When the tide goes out

Warren Buffett was right: When the tide goes out you see who’s swimming naked. And now it’s us. We are still exceptional, but now it’s in the fact that we lead the world in total coronavirus cases and deaths from Covid-19.

The erosion of the collective societal immunity has been fed by many sources over the years, but none more than a Republican Party that has simply jumped the tracks. Donald Trump’s election was a by-product of our lost immunity, but his leadership has now become a giant accelerant of it.

At a time when we desperately need to be guided by the best science, Trump’s daily fire hose of lies, and his denunciations of anything he doesn’t like as “fake news,” has contributed mightily to the loss of our “cognitive immunity” — our ability to sort out truth from lies and science from science fiction.

At a time when we need a globally coordinated response to a pandemic, Trump has wrecked every alliance we have.

At a time when we need high social trust in order to have a coordinated response at home, Trump’s political strategy of dividing us and playing everything both ways — even telling people both to rise up against their governors and to lock down according to his guidelines — is the opposite of the “all in this together” approach we need to win this battle.

Trump's vindictiveness

And Trump’s vindictiveness toward any career public servant who challenges his narrative has surely contributed to the weak response from the Centers for Disease Control and Prevention.

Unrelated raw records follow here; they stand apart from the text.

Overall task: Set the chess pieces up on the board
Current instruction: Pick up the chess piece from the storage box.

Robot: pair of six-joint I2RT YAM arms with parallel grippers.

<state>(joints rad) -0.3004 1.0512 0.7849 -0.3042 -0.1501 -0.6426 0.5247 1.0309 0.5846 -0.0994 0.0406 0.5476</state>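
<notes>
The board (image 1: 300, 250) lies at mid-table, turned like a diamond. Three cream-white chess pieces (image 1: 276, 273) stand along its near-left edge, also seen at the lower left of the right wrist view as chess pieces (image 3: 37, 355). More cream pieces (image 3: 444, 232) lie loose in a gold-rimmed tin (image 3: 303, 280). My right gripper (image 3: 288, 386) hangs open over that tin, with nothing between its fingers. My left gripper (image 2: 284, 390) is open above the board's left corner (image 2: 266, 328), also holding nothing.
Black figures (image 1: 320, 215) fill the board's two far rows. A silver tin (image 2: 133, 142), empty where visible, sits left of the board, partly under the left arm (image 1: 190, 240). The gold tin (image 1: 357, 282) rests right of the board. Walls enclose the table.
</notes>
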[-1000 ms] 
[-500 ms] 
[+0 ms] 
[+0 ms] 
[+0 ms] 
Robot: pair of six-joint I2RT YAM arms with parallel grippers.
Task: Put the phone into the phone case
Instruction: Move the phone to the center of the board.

Experts are afraid to raise their hands to contradict the president.

What would it take to make ourselves collectively more immune to Covid-19? It starts with the understanding that the only thing these weeks of lockdown have done is slow the spread of the virus. We still need a sustainable plan for saving lives and livelihoods until we get herd immunity, naturally or from a vaccine. There are three basic approaches.

One is the Swedish approach of partial lockdown, protecting the most vulnerable and gradually allowing the healthiest to acquire the infection, recover and build herd immunity naturally.

Another is the Chinese strategy: strict lockdown followed by back-to-work flows, accompanied by masks, social distancing and the full use of China’s state surveillance systems to test, trace and quarantine any carriers of the virus to keep it contained until a vaccine can provide herd immunity.

We seem to be opting for a more democratic version of the China model — but in a totally haphazard, every-state-for-itself manner.

What are our prospects of success? I asked Dr. Vivek Murthy, Obama’s surgeon general, who just published a thoughtful and timely book, “Together: The Healing Power of Human Connection in a Sometimes Lonely World.”

“Even if we can’t be as aggressive as China in terms of surveillance and testing, the truth is, we are, at best, only 10% of the way there. Simply put, we are behind,” Murthy said.

Yes, a strategy of gradually lifting lockdowns based on different risk categories can make sense, he added, but only if every state has in place widely available testing that generates rapid results — results that are efficiently turned over to teams empowered to immediately trace and then quarantine the infected or the most vulnerable, in big towns and small, to block any further spread of Covid-19.

Nurses examine a patient at a drive-through coronavirus testing facility in Yuba City, California.
Nurses examine a patient at a drive-through coronavirus testing facility in Yuba City, California. Image Credit: NYT

“Speed is everything,” Murthy said. “Time lost equals lives lost.”

The of tests we are doing — which Trump is always boasting about — is irrelevant unless you can reliably and quickly get a test when and where you need it, and the results can be converted into efficient tracing of others who might be infected.

In sum, if we are going to save the most lives while getting the most people back to work to prevent an epidemic of unemployment, depression and despair, it is going to require a federally coordinated, democratic version of the China strategy.

But Trump resists that kind of science-based, nationally coordinated approach, because it serves him politically to urge his supporters to resist his own administration’s health guidelines.

Trump seems to think he can bluster, bluff and talk out of both sides of his mouth with Mother Nature — the way he did in real estate and has done on so many issues as president, when his party could always cover for him.

But it doesn’t work that way with Mother Nature. She is not a contestant on “The Apprentice.” She is just chemistry, biology and physics. We’re the contestants on her show. We don’t get to fire her. She gets to fire us.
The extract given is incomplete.